Rare North, established with the 2021 vintage, is a collaboration between Jacobson and Sean Best, a Santa Barbara-based graduate artist from the ArtCenter College of Design of Pasadena.
The geographic wonders in the Pacific Northwest inspired Best to create a label that showcases the landscape filled with rivers, unique thermal patterns and its ancient mix of soils deposited by historic floods.
The name of the wine is inspired by the Willamette River, which traverses a rare northward flow through the Willamette Valley. Rare North’s grapes are sourced from the Halona Woods Vineyard in the new Mount Pisgah, Polk County, Oregon AVA from both of Oregon’s famed soils, Bellpine and Jory.
Jacobson established Turning Tide Wines in 2018, and practices environmentally conscious farming and regenerative agricultural practices, she said.

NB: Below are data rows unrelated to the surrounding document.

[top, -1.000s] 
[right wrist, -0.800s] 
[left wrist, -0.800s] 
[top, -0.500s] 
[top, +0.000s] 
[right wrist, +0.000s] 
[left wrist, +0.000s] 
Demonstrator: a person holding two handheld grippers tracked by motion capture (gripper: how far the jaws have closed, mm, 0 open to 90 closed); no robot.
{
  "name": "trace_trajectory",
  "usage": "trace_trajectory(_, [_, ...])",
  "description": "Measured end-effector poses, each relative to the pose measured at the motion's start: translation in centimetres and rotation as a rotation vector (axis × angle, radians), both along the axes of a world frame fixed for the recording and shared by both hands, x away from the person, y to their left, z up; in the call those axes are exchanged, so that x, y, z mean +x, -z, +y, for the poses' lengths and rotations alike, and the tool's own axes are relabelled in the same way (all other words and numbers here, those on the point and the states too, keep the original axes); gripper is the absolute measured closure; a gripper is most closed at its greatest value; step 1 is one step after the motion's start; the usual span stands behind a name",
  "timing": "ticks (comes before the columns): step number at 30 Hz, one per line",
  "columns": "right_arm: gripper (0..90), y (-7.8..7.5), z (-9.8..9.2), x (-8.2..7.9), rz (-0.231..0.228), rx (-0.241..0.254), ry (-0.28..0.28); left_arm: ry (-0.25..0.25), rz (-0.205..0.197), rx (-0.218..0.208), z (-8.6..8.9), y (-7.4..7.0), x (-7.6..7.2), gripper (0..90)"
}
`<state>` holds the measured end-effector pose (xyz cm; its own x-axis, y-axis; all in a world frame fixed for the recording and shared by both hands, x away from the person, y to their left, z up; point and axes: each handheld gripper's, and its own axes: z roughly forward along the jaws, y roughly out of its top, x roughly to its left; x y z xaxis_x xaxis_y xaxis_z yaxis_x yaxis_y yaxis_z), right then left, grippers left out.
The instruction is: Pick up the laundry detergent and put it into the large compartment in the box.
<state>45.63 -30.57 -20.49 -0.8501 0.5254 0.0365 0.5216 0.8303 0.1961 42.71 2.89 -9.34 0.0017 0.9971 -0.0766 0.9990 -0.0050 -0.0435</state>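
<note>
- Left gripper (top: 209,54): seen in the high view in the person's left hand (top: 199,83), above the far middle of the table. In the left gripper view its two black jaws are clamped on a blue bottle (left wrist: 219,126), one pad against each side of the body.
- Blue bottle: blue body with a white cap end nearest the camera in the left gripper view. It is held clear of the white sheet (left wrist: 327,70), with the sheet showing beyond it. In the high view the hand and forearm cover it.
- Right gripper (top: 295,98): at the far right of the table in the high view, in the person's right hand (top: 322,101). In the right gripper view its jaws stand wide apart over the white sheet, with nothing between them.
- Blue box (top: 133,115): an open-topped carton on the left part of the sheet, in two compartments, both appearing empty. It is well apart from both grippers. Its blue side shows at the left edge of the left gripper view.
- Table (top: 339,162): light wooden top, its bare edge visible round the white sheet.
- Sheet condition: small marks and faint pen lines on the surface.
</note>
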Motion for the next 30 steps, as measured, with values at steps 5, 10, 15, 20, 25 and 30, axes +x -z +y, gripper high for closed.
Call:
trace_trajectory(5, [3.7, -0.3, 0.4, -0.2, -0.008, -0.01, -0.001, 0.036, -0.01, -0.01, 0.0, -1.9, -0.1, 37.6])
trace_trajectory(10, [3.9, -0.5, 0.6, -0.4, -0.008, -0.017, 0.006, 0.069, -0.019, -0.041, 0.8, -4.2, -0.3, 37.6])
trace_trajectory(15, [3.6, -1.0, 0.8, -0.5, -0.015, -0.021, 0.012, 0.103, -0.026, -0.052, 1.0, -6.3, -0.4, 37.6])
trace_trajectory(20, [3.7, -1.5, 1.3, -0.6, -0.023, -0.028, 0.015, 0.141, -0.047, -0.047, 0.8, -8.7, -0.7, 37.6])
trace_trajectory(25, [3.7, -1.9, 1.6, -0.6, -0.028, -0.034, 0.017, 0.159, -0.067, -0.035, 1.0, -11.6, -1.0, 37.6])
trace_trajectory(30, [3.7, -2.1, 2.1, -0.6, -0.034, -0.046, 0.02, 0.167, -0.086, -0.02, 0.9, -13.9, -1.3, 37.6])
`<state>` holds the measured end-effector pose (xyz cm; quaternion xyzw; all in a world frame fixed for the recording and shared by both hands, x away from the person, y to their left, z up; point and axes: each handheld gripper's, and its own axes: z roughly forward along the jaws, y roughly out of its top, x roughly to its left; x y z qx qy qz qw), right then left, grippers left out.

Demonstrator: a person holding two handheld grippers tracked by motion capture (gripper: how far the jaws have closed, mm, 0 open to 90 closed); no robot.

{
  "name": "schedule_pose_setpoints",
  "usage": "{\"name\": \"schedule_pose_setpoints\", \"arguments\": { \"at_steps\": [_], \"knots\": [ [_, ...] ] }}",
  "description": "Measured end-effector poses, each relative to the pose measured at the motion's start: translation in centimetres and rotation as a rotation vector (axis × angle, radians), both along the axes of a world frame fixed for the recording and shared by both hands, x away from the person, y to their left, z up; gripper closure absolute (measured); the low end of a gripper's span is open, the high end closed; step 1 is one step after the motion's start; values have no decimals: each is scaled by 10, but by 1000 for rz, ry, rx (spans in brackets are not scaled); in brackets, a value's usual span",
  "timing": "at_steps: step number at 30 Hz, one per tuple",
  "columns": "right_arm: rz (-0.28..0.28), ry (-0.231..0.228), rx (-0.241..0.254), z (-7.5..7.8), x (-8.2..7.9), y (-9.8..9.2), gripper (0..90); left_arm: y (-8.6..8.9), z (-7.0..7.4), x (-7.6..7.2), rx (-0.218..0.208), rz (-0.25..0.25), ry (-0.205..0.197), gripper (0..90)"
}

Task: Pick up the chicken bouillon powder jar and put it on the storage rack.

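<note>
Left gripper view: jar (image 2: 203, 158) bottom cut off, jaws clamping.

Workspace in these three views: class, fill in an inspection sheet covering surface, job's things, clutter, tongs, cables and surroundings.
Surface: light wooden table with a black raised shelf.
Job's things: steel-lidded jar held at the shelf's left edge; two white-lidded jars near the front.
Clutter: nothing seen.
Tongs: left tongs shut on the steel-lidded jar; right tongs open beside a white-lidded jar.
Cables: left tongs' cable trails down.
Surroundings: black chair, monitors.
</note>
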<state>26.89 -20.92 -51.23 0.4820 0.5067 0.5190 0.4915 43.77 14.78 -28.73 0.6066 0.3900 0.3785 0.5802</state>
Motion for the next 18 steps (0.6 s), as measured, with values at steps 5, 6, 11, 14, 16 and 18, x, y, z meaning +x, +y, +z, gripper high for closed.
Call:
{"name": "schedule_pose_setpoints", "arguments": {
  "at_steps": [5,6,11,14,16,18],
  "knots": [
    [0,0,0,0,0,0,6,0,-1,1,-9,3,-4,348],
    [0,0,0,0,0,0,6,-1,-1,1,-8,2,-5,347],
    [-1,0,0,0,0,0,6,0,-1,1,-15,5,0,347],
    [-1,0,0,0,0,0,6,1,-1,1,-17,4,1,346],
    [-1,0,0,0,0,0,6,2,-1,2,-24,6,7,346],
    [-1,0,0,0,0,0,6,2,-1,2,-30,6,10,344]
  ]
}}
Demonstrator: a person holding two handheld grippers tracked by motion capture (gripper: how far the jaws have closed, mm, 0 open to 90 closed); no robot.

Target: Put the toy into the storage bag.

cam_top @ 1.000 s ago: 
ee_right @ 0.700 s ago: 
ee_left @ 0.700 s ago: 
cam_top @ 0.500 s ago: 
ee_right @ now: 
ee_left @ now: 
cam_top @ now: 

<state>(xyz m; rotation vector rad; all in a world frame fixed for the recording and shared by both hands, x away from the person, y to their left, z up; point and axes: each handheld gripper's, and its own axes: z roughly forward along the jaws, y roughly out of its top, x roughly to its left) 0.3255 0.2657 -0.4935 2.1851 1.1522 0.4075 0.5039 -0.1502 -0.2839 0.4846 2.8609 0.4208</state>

“All of the vineyards I work with are farmed in an environmentally conscious manner to protect water purity and to encourage soil and vine health,” she said.
“I never employ the use of chemical herbicides because of the harmful effects they have on groundwater and soil health.”
In a Noozhawk story earlier this year, Jacobson outlined her involvement with the West Coast Smoke Exposure Task Force.
She’s a lead researcher and organizer and has continued to meet with the university professors who have devoted portions of their respective academic careers to issues with smoke taint in grapes.
In December 2021, a team of university researchers received at $7.65 million grant to study smoke’s impact on grapes and wine. The West Coast Smoke Exposure Task Force plans to give viticulturists and winemakers better tools to manage or prevent damage from smoke taint.